In our opinion, the goal for the premature neonate is to achieve a delivered tidal volume of 4-6 mL/kg delivered with a frequency that is appropriate for an infant, 40-60 breaths per minute.

The goal of this ventilation approach is no longer to have a ‘normal’ blood gas, but rather to achieve a PaCO2 range of 48-55 mmHg and a pH > 7.2. The inspired fraction of oxygen is aggressively decreased to maintain oxygen saturation values above 92 % and PaO2 levels > 60 mmHg.

Mechanical breaths are withdrawn from the infant as he/she contributes to the overall minute ventilation with spontaneous respiration; the ultimate goal being ventilation without assistance.

These goals are accomplished with a combination of newer ventilator technologies and the early use of a therapy that has been around for thirty years now: nasal continuous positive airway pressure (NCPAP).

The set pressure in time-cycled pressure-limited ventilation becomes a derivative of the infant’s disease state and response to therapies. Once the infant has reached sufficiently low support, extubation to NCPAP allows for spontaneous respiration while stabilizing the infant’s thorax and preventing atelectasis.

One of the most important additions to ventilator technology has been the addition of a pneumotachometer into the circuit itself. Not only does the information gathered give important insight into the disease process, but it also allows the care team to carefully deliver physiological tidal volumes.

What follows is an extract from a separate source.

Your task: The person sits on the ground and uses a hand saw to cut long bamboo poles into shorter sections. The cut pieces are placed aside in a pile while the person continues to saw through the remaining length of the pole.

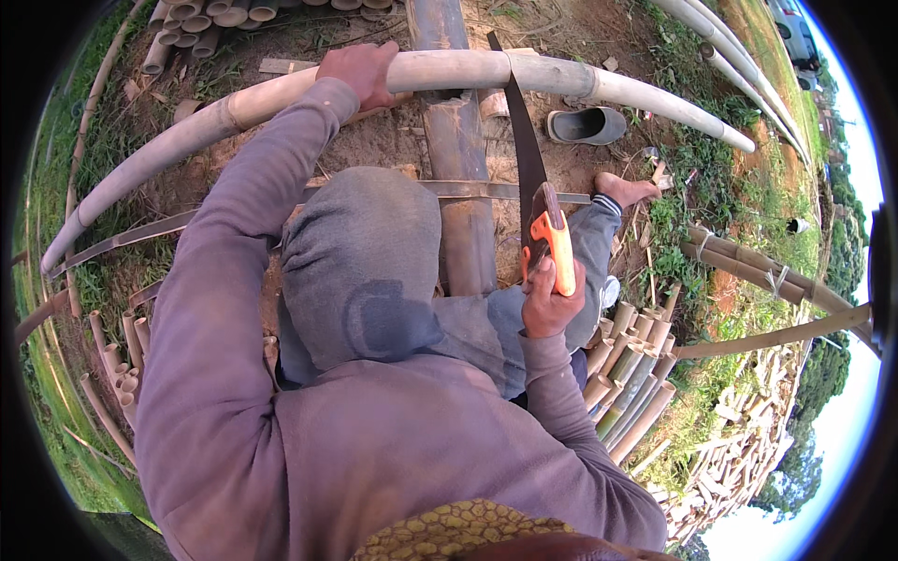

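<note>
A long, pale bamboo pole (458, 71) lies across in front of me, resting on a thick, darker bamboo log (453, 140). My left hand (363, 73) is wrapped round the pole, left of the log. In my right hand (552, 301), the fingers are closed round the orange and dark handle of a hand saw (529, 140). Its dark blade points away from me and meets the pole just right of the log. Whether the teeth have gone into the bamboo cannot be made out.
A grey clog (586, 125) lies beyond my bare foot (627, 189). Cut bamboo pieces (638, 383) stand bundled at my right, with more (122, 374) at my left and a stack (192, 23) at the far left. Long poles (730, 56) lie at the far right, near a parked vehicle (795, 37).
</note>
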Available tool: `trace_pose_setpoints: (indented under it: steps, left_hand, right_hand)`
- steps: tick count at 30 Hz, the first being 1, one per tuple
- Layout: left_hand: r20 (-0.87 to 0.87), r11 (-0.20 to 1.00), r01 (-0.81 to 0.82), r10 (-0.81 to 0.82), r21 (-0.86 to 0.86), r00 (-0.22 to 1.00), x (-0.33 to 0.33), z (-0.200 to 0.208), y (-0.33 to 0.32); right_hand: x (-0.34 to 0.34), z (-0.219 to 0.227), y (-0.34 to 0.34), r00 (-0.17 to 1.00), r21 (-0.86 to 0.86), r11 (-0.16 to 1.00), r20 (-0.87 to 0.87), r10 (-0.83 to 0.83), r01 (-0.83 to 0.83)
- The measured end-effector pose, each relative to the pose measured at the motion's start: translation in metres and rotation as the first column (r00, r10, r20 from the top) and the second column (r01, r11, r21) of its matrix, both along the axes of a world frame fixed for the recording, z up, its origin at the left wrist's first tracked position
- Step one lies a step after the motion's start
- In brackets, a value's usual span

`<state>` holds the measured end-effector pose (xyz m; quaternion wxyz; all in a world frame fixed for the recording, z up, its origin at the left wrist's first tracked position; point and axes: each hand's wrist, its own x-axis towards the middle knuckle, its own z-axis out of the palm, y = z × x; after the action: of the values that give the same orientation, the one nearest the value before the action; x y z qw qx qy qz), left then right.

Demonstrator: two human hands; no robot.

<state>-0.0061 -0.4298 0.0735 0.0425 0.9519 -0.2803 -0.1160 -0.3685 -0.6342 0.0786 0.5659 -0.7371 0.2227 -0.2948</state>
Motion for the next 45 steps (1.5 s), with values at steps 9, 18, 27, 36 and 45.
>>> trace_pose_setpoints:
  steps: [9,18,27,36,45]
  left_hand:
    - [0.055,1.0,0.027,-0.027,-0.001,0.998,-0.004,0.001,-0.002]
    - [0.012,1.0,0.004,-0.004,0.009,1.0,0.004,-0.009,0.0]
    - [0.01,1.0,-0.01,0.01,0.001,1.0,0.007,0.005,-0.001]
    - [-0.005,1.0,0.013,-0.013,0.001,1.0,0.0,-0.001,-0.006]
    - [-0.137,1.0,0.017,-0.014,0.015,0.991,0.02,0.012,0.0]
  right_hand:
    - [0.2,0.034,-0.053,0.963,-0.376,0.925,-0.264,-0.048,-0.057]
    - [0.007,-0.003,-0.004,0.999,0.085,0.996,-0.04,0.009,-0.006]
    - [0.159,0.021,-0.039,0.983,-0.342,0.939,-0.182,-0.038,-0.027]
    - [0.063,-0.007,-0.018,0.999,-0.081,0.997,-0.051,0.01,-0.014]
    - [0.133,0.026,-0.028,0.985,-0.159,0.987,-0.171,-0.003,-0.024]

A collection of the newer ventilators now incorporate the information from the pneumotachometer and a set tidal volume to deliver a consistent volume at the lowest possible pressure. This mode of ventilation has a variety of names depending upon the manufacturer, and the settings are slightly different among the different makers, but the concept is the same.

The patient receives a set volume every breath and the ventilator determines the pressure needed to deliver that breath based upon measurements made during prior delivered breaths. These breaths are delivered along with the patient’s own effort in a synchronized fashion.

The potential benefits are great to the neonate, allowing weaning from the support of the machine as the infant’s lung disease improves. This could be particularly beneficial to the newborn premature infant that has recently received surfactant.

A recent study published by Herrera et al demonstrated the effectiveness of this mode in a population of very-low-birth-weight infants.

In this study the short-term use of volume guarantee led to automatic weaning from mechanical support while maintaining ventilation and oxygenation [30].

Approaching the management of infants with lung disease in this manner is still evolving, and more randomized controlled trials need to be conducted to establish the benefit and safety of this approach.

Ideally, the management strategy for infants with lung disease would combine the above-mentioned approaches and technologies with available continuous monitoring of the infant’s PaCO2 by either end tidal carbon dioxide measurements or transcutaneous measurement of the tcpCO2.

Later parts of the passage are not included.